Berita baiknya Tengah, sepertiga dari capaian pertumbuhan ekonomi 3,69% tersebut disumbang oleh naiknya pembentukan modal tetap bruto (PMTB). Ia menjadi sumber pertumbuhan ekonomi tertinggi, yakni 1,21%. Naiknya PMTB sebagai kontributor Esensial pertumbuhan ini patut disyukuri karena ia menjadi pertanda kian menggeliatnya sektor industri. Kalau industri menggeliat, lapangan kerja makin terbuka, tenaga kerja kian terserap, pengangguran berkurang, dan kemiskinan juga berkurang.

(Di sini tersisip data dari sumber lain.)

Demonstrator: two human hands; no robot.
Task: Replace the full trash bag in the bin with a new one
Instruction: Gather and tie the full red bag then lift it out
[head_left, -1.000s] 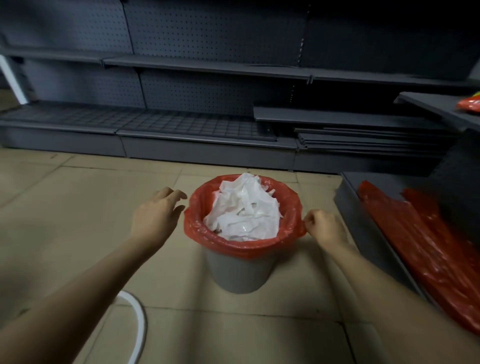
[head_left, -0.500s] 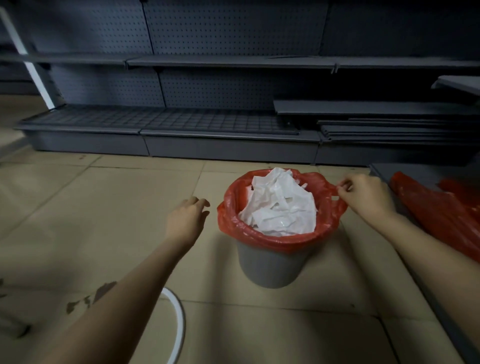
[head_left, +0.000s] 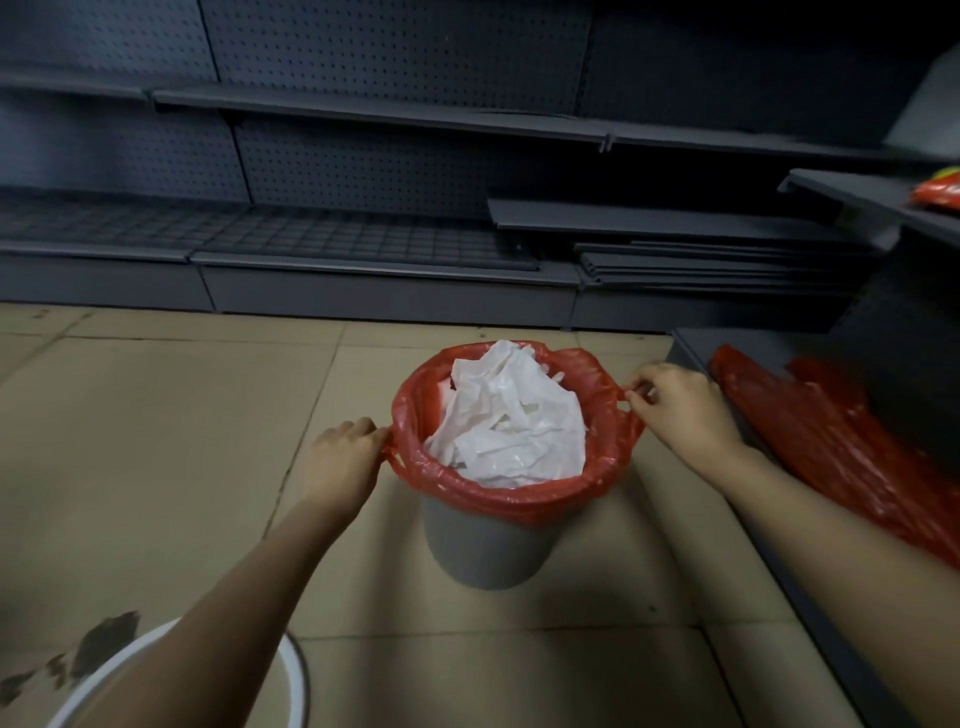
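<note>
— Where is the full red bag (head_left: 511, 496)?
— In the gray bin (head_left: 485, 545) on the floor.
— And the hands?
— The left hand (head_left: 343, 460) and right hand (head_left: 678, 408) each pinch a bag edge. Best to lift both sides together, slowly, so no paper (head_left: 506, 421) spills.

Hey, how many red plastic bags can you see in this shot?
3, possibly more. One red bag lines the grey bin, pinched by both hands. A red pile lies on the low shelf at right; it may hold several. Another red item sits on the upper right shelf, blurred.
</note>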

Struktur pertumbuhan ekonomi yang ditopang industri juga memperkukuh pertumbuhan. Lebih kuat ketimbang pertumbuhan ekonomi yang melulu didorong sektor konsumsi. Di masyarakat yang tingkat daya belinya rentan, mengandalkan konsumsi sebagai penopang pertumbuhan ekonomi berpotensi Membangun perekonomian Ringkih dan Pandai ambyar seketika. Itu juga sama dengan ketika negeri ini teramat mengandalkan sektor komoditas sebagai pendapatan Esensial. Sejak kecil saya sudah dikenalkan di bangku sekolah bahwa sumber daya alam akan habis suatu Begitu nanti dan Bukan Pandai diperbarui.

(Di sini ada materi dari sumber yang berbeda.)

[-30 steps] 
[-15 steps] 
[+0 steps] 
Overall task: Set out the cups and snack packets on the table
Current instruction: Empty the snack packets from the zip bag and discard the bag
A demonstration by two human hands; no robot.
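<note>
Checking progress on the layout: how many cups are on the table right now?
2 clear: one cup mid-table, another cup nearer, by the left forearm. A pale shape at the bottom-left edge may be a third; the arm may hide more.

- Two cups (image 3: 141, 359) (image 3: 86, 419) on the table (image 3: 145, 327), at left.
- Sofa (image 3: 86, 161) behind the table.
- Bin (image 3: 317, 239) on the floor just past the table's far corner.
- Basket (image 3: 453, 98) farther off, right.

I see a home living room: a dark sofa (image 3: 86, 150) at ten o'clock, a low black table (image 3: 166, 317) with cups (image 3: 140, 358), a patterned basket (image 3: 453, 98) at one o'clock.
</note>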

Momentum kembalinya ekonomi kita di jalur yang Betul, kiranya Bukan cukup hanya dirayakan. Tantangan besar berikutnya ialah Membangun pertumbuhan positif tersebut menjadi kian inklusif. Tetap Terdapat lebih dari 25 juta orang sangat miskin Begitu ini.

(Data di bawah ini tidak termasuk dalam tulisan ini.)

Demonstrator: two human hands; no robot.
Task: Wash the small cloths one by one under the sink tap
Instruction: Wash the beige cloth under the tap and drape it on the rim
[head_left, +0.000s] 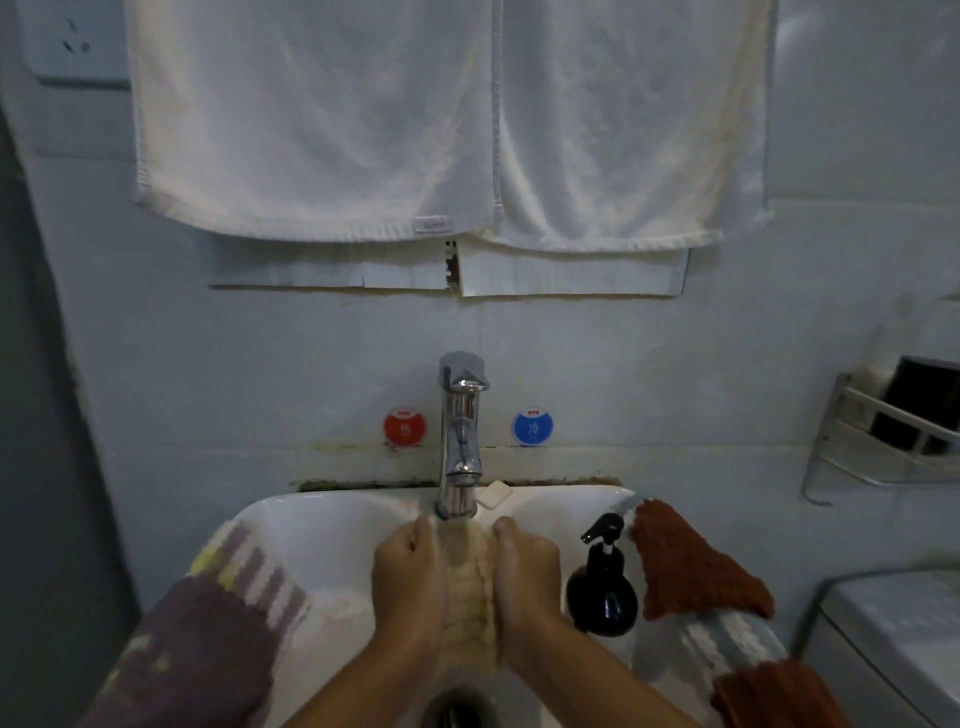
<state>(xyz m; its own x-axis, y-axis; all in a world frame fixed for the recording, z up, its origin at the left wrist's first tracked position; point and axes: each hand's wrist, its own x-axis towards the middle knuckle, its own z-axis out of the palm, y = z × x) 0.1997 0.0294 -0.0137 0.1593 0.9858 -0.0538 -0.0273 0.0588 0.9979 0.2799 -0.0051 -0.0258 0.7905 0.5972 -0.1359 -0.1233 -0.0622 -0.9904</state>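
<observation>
A small cream cloth (470, 587) is bunched between my two hands over the white sink (332, 525). My left hand (408, 574) grips its left side and my right hand (527, 571) grips its right side. Water runs from the chrome tap (460, 436) straight onto the top of the cloth. A purple, white and yellow cloth (223, 623) lies over the sink's left rim. A rust-red cloth (691, 561) on a grey-and-white one (727, 639) drapes the right rim.
A black pump bottle (602, 582) stands on the right rim beside my right hand. A soap bar (493, 493) sits behind the tap. White towels (441, 119) hang above. A metal wall rack (883, 431) is at right. The drain (457, 706) lies below my wrists.
</observation>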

Kita pernah diingatkan oleh Joseph Stiglitz, ekonom peraih Nobel, tentang Tetap bahayanya pertumbuhan ekonomi yang Bukan berefek mengurangi kesenjangan. Kata Stiglitz, ketidakseimbangan antara pertumbuhan ekonomi terhadap produk domestik bruto dan pertumbuhan lapangan kerja terhadap PDB Membangun kesenjangan kian menjadi. Itu akan Membangun kekacauan dan ketidakstabilan Mendunia. Ia melukiskan kesenjangan itu dengan fakta bahwa pendapatan rata-rata 10% orang kaya sembilan kali lebih banyak daripada 10% orang miskin.
Pertumbuhan ekonomi mestinya Pandai memangkas kesenjangan itu. Bukan mengapa ekonomi tumbuh sedikit di Rendah Sasaran, asalkan kualitas inklusivitasnya terjaga. Bukan kuantitas semata yang perlu dikejar, melainkan kualitas jangan ditinggalkan.